- [Exercise] Find the string "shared" in the records. Copy every line it appears in.

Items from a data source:
=== Section Start ===
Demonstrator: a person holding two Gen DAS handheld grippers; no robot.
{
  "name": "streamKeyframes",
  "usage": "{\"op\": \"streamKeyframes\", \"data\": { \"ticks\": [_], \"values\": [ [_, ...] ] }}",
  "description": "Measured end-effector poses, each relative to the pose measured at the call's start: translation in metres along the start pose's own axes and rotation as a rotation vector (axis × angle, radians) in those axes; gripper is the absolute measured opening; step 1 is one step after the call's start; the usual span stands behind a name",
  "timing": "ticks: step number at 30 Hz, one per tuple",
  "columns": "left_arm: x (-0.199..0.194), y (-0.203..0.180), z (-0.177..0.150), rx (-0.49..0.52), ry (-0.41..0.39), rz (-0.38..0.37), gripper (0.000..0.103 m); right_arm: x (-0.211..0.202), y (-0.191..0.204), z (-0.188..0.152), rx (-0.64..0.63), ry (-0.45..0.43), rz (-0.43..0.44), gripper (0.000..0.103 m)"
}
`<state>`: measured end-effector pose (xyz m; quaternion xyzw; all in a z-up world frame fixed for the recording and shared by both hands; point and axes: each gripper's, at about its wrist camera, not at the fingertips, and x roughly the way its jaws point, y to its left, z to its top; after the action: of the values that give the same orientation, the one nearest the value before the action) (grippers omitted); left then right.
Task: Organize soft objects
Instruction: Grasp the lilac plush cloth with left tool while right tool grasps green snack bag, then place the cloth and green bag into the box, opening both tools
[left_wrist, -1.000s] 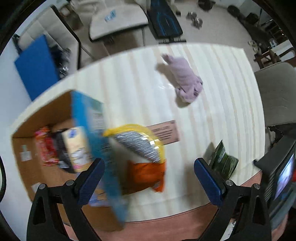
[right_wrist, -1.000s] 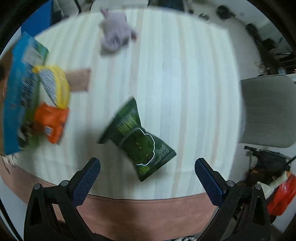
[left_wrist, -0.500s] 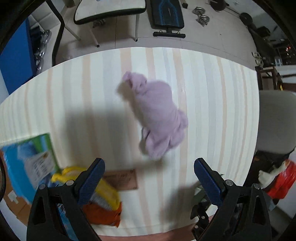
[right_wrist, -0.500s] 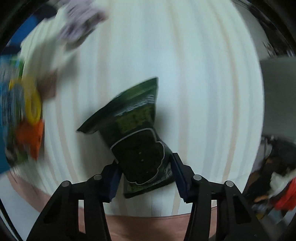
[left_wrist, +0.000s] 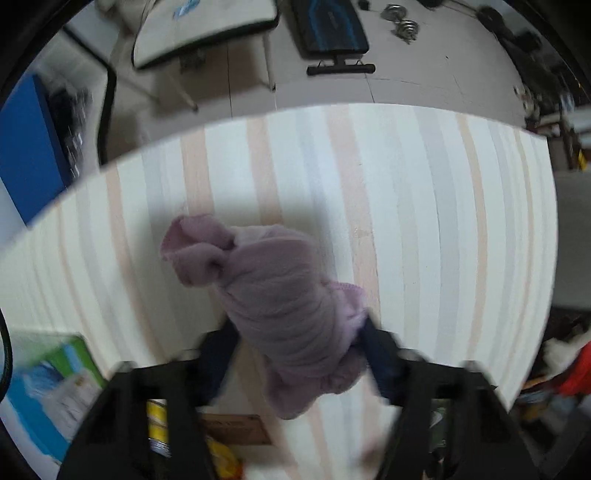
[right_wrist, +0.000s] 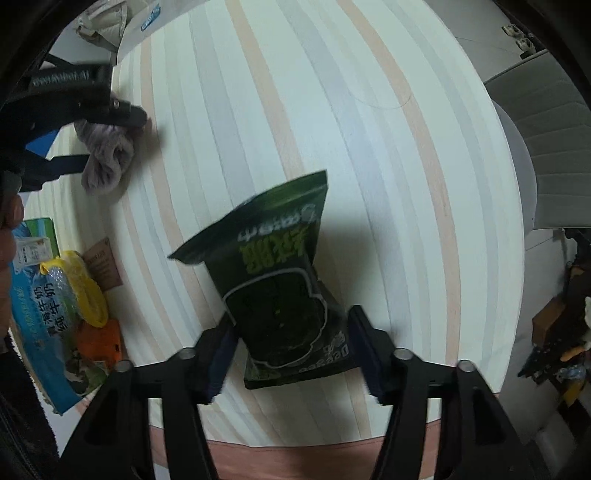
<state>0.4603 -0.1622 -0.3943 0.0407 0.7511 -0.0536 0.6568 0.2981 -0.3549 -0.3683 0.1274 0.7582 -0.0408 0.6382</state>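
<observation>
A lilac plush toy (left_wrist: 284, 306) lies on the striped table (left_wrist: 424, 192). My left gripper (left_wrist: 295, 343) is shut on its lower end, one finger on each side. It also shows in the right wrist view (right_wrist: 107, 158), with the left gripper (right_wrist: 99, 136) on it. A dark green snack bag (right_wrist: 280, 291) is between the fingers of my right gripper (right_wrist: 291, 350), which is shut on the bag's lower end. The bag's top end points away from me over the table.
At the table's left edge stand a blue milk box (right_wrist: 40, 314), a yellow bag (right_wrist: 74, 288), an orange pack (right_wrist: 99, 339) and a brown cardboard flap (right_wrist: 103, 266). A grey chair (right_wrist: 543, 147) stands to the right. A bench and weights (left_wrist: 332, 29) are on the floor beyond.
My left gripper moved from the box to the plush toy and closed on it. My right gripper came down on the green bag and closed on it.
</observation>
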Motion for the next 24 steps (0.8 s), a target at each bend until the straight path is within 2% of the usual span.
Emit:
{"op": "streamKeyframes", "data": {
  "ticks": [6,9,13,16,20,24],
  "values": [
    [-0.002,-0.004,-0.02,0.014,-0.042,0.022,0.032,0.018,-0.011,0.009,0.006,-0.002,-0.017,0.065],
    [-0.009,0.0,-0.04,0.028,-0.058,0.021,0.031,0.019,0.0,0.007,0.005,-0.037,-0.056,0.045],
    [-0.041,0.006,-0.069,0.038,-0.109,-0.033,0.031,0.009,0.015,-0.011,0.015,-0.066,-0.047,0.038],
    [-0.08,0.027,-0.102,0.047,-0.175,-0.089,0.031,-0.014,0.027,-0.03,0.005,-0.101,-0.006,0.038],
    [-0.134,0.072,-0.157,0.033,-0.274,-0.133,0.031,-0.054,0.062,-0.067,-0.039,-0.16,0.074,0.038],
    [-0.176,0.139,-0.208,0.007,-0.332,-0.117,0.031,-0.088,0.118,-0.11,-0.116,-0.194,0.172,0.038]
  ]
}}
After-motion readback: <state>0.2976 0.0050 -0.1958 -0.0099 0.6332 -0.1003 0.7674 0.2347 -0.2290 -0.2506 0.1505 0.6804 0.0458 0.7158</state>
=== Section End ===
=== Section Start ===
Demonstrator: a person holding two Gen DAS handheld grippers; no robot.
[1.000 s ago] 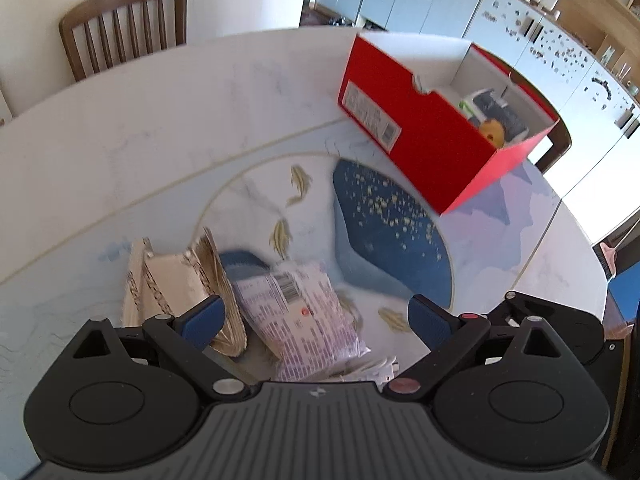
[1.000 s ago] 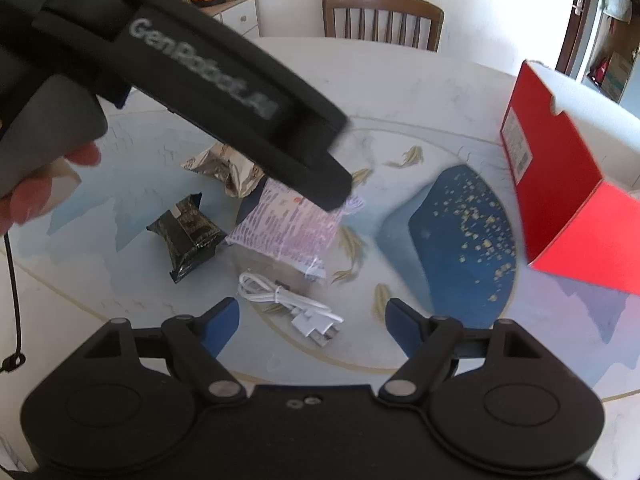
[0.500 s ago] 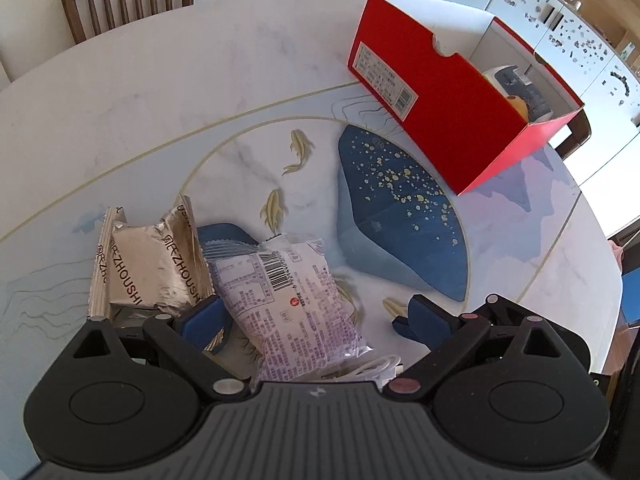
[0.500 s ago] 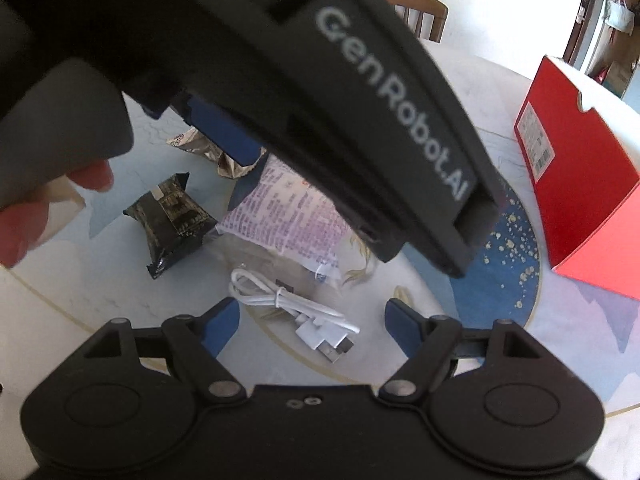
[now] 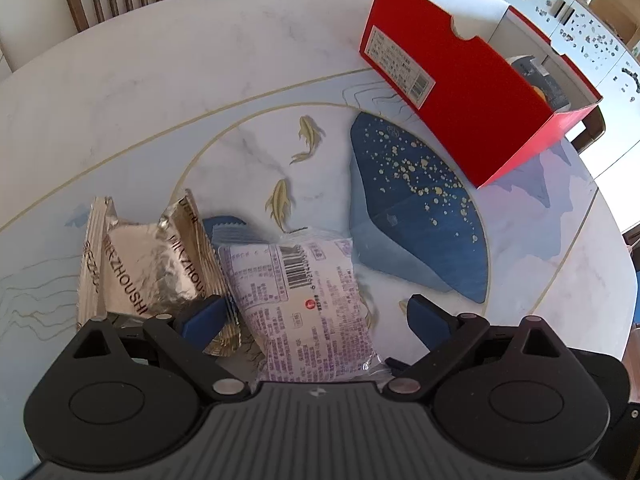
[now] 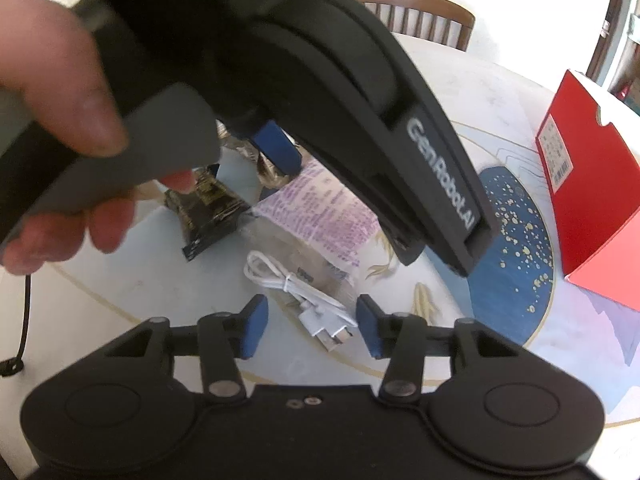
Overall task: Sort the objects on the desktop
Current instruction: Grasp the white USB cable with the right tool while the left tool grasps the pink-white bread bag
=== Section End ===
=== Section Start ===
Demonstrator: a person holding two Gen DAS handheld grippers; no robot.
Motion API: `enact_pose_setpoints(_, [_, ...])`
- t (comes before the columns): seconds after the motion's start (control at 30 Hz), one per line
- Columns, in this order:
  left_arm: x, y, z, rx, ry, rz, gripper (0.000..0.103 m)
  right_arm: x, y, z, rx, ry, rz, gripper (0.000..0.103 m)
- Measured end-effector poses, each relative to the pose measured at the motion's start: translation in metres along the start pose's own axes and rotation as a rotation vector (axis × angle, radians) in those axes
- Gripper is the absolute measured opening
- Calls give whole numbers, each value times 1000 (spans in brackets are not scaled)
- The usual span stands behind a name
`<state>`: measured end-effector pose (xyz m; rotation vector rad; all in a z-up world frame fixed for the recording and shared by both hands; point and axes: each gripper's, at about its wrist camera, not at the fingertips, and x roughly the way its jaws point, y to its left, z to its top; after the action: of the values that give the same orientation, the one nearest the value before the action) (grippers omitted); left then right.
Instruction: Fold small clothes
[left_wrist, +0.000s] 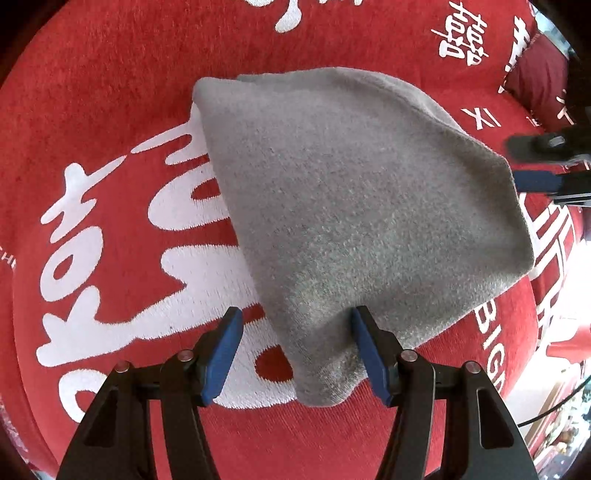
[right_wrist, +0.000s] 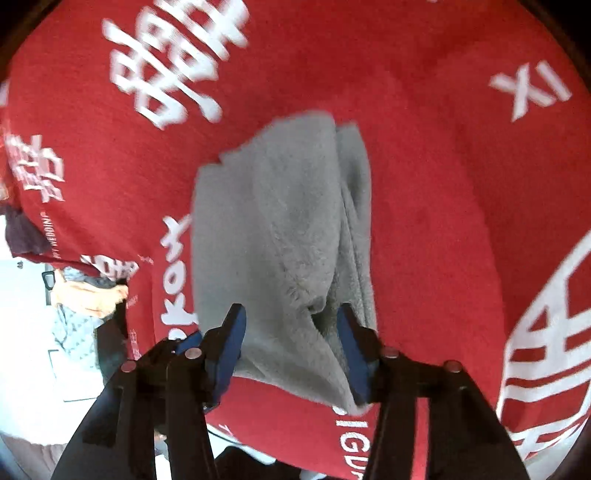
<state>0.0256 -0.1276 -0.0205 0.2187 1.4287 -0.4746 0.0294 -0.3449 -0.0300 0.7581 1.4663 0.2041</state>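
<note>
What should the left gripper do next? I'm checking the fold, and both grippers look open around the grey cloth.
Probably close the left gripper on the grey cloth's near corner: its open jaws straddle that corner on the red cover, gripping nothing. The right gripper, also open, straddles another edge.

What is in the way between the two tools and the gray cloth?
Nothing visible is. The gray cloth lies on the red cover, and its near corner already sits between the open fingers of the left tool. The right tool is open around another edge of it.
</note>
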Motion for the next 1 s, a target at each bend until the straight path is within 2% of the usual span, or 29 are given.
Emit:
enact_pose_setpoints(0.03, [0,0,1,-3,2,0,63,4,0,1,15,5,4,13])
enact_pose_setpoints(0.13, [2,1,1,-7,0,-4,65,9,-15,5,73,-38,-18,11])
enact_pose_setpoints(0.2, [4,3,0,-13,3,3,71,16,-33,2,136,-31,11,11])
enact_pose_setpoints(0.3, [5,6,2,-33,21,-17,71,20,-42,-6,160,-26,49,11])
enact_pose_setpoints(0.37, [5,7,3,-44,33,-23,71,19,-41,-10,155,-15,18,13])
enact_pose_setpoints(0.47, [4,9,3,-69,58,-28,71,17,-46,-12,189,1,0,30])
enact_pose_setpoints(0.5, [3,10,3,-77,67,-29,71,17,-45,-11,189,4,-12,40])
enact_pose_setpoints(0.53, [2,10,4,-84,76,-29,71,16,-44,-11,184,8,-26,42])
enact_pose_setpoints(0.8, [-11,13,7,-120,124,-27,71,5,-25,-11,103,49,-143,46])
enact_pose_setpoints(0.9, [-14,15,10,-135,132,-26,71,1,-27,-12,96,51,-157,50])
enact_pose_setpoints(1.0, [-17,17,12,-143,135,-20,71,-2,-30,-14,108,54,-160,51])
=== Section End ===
- [Solved exercise]
`<state>`: measured end-effector pose (xyz m; quaternion xyzw; all in a z-up world frame fixed for the recording and shared by both hands; point and axes: each gripper's, at about its wrist camera, not at the fingertips, and x roughly the way its jaws point, y to its left, z to its top; after the action: of the values that give the same orientation, the one nearest the value before the action) (grippers omitted); left then right.
`<state>`: measured end-effector pose (xyz m; rotation vector rad; all in a z-up world frame fixed for the recording and shared by both hands; point and axes: each gripper's, at about its wrist camera, not at the fingertips, and x roughly the way its jaws point, y to its left, z to its top; after the action: of the values that give the same orientation, the one nearest the value before the action) (grippers omitted); left then right.

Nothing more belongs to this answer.